Each of the young characters has his or her moment to bitch about life. Martha (Simone Gundy) is being molested at home. Ernst (Joshua Gonzales) quivers in the presence of gay seducer Hanschen (Matt Tolbert), who takes advantage of his easy prey. Lovely Ilse (Kayla Carlyle) has left school and joined an artists' commune, where she's a toy for older men. If it seems like mix-and-match teenage dilemmas, at least it's not Dawson's Creek with show tunes. It's more like Hair with a better plot and wittier lyrics.

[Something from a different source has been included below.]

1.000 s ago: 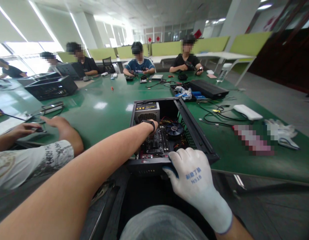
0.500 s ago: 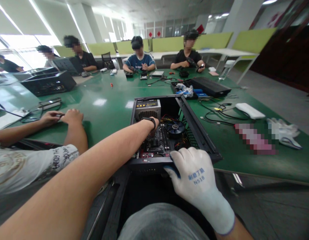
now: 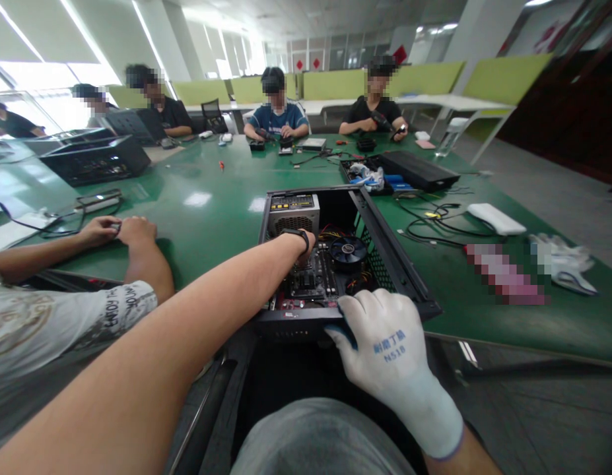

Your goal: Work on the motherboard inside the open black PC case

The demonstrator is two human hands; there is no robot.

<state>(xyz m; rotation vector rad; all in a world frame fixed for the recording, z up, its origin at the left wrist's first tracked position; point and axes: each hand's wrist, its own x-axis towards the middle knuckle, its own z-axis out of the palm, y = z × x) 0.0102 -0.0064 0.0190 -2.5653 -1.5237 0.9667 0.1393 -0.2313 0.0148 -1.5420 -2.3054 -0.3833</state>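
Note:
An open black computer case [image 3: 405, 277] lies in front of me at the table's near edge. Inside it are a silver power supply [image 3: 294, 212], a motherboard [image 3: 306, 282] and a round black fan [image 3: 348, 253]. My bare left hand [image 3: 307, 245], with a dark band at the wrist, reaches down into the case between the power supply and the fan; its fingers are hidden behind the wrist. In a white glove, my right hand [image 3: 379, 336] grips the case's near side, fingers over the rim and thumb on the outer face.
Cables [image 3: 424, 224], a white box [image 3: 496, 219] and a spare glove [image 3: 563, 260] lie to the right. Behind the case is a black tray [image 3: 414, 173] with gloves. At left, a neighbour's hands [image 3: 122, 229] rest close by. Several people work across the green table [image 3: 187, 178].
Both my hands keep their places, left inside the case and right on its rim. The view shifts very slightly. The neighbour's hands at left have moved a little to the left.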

The small-town teens in this story are desperate to understand their bodies and their world, but uptight grown-ups refuse to give straight answers, spouting pious platitudes or just bullshit myths. When innocent Wendla Bergman (Erica Harte) asks her mother (Lulu Ward, the other adult playing all the parents and teachers) where babies come from, she gets a runaround about storks and mommies and daddies sharing love. No surprise then that after an impromptu encounter with the more sexually informed Melchior Gabor (Jonathan W. Gilland), Wendla doesn't believe she's pregnant. Nobody's explained baby-making to her, nor does she understand when her mother drags her to a shady doctor for a "procedure" to unmake it.

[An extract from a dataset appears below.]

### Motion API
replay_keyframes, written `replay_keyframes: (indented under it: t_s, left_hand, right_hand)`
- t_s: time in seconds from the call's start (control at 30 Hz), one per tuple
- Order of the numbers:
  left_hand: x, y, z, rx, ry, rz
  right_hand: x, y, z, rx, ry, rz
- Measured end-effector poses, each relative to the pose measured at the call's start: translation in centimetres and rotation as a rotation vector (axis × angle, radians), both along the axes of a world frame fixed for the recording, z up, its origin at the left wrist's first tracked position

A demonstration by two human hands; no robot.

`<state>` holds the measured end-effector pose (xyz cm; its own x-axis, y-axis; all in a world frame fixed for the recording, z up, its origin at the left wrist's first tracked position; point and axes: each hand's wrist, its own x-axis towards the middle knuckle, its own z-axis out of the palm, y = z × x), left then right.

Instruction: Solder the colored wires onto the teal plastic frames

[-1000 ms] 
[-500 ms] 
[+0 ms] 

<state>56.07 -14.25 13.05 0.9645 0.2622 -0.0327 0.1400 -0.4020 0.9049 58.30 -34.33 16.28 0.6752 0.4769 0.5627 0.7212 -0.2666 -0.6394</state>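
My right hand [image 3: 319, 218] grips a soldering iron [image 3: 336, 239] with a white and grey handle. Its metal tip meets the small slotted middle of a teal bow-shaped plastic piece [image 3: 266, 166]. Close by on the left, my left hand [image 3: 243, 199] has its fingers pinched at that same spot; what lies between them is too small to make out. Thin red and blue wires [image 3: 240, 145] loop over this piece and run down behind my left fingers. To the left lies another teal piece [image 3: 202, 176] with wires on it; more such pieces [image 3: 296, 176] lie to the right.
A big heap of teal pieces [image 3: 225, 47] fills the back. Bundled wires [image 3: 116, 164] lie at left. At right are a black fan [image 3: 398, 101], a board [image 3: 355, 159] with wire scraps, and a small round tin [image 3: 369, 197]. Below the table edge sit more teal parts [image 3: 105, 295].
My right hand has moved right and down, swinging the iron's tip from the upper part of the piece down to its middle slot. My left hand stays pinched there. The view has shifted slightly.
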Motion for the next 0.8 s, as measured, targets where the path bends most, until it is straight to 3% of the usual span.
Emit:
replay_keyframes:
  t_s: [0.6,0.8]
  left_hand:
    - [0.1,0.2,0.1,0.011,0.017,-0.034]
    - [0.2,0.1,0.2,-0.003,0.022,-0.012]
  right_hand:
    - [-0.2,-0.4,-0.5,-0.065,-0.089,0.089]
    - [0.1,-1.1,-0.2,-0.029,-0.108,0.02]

Most troubled of all is Moritz Stiefel (Adam Garst), deathly afraid of failing out of high school — and unaware that teachers are conspiring to flunk him to keep the class number even — and tormented by dreams of women's body parts. More than the designated heartthrob Melchior, who in this production is a bit of a preppy lump, Moritz is the soul of Spring Awakening. As its angriest, weirdest kid, and the one we keep hoping will just snap out of it, he gets the two best songs, "And Then There Were None" and "Don't Do Sadness," the latter a lilting mix of melancholy and protest. Garst, his dark hair clenched into a stiff shelf above his handsome, angular face, growls and squeals into the microphone, twisting his body inward and then flinging out a geometric flash of arms and legs. (De Los Santos' jumpy choreography works best on this actor.) Garst connects emotionally with the audience and dares to edge into the danger zone the others tiptoe around. Out of a group of actors who all sing and act with impressive maturity, his is the performance you'll take home.
Among the girls, it's Kayla Carlyle's wistful Ilse who registers. With her wavy blond hair falling around her tiny torso, she looks angelic as her worldly wise character begs Moritz to play childhood games they used to share. Their duet, a blend of his "Don't Do Sadness" and her "Blue Wind," blows every other number in this otherwise muted production to smithereens.